**PROBLEM STATEMENT:** Write out the complete data exactly as written.

**SUPPLIED INFORMATION:**
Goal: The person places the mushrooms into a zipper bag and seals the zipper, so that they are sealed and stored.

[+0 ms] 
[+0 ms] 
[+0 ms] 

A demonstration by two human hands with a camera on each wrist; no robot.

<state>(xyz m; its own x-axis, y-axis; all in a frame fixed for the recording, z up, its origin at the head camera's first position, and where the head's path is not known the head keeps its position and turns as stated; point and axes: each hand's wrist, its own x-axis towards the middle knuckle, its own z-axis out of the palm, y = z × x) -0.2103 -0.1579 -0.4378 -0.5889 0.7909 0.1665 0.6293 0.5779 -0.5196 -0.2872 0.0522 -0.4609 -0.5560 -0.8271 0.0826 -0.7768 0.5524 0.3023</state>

**YOUR SOLUTION:**
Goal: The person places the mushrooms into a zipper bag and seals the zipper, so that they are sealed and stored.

[+0 ms] 
[+0 ms] 
[+0 ms] 

A demonstration by two human hands with a camera on each wrist; no robot.

<state>(xyz m; its own x-axis, y-axis; all in a frame fixed for the recording, z up, its origin at the head camera's first position, and where the head's path is not known the head keeps its position and turns as stated; point and axes: each hand's wrist, its own x-axis towards the middle knuckle, its own z-axis out of the palm, y = z × x) -0.2103 -0.1579 -0.4378 -0.5889 0.7909 0.1665 0.6293 0.5779 -0.5196 -0.2872 0.0522 -0.4609 -0.5560 -0.8271 0.0826 -0.7768 0.5524 0.3023</state>

Nothing remains to be answered in this exercise.